Banks must improve their discount processes to include tracking, analysis, review and guidelines to ensure consistent pricing practices. This is increasingly critical as wealth management is becoming more susceptible to comparison shopping and commoditization.

The widespread practice of discounting also complicates client relationships. Offering a discount to one client but not to another means we are now charging different prices for the same service. This erodes customer trust and creates an expectation of future discounting. A variety of pricing levels can also be administratively challenging and chaotic to manage, especially in large organizations.

Wealth management teams must step up their use of data analytics and digital technologies to strengthen pricing practices. Using client characteristics and market information, similar peer groups can be created to enable an accurate comparison of discounting performance across client groups. Historical and projected data can be used to develop a scoring criterion and benchmarks to guide discount decisions.

Overlooking digital experiences as a value driver

Another challenge facing wealth managers is a tendency to sideline technology to a supporting role relative to the core business.

The need to adopt and integrate digital technologies has never been more paramount. This is the case for every part of the value chain, from onboarding all the way to fulfillment and trading. Unsurprisingly, the COVID-19 pandemic accelerated clients’ demand for digital wealth management services. More than ever, they valued the ability to access their portfolios with one-click. They wanted real-time updates, especially in times of market volatility, and digital tools to help them manage their investments and financial planning. Instead what many clients experienced during the pandemic, was an alarming number of brokerage and trading platform outages.

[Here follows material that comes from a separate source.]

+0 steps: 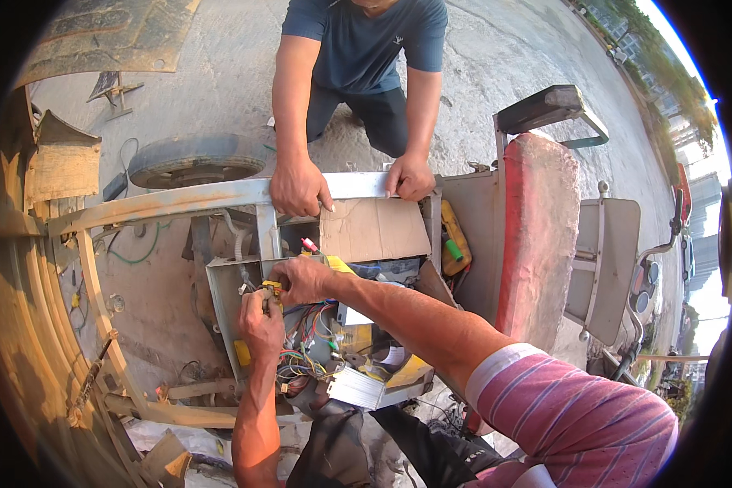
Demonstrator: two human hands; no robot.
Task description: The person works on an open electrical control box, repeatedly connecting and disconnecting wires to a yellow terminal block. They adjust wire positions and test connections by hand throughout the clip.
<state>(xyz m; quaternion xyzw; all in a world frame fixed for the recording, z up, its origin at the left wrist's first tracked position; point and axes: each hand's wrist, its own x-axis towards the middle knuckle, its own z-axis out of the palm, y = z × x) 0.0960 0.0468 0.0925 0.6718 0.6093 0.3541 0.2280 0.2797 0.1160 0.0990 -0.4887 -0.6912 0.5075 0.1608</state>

We must take the lead as innovators to reimagine the wealth management digital customer experience. Some firms have already introduced video-conferencing, biometric authentication and other innovative technologies to allow for a seamless online account opening experience. Similarly, tablet apps are helping relationship managers facilitate more interactive sales discussions, while advanced trading tools and personalized contents have made remote collaboration a reality.

Wealth management operations must start to position digital technologies as a value driver and core component of its offering to stay relevant in a post-pandemic world. Firms like Truist Financial, Mariner Wealth Advisors and Pinnacle Financial Partners have already incorporated demonstration of digital tools available to clients in their sales conversations.

Undifferentiated product offerings

Perhaps the most worrisome of all is the industry’s largely undifferentiated product offerings. An over-reliance on asset levels to determine how much to pay is restrictive and does not address specific needs of client segments. Since the price a client pays bears little correlation to the value or amount of services they receive, price enforcement and value communications is also nearly impossible. To truly develop a competitive advantage in the market, firms must focus on value differentiation, which requires long-term strategic thinking and development.

Competing on price, low fees and discounting presents an image of poor-quality advice, when wealth management services should be perceived as a premium product. Wealth management operations must start to reprioritize the role of digital technologies, not just to optimize pricing practices but also to leverage it as a competitive advantage to win over and retain clients.

In the wake of the COVID-19 crisis, some of these cracks will start to become even more apparent. Clients might question the value they are receiving in exchange for the fees they are paying, especially if they had trouble getting through to their wealth managers during the market turmoil. The lockdown also forced many people into digital interactions they would not have otherwise considered. More than ever, clients expect advanced digital experiences. The current situation presents a defining opportunity for the industry to reinvent itself and emerge from the crisis more relevant and better equipped for a digitized world.

Wei Ke is a managing partner and Wenbo Li is a director at global consulting firm Simon-Kucher and Partners.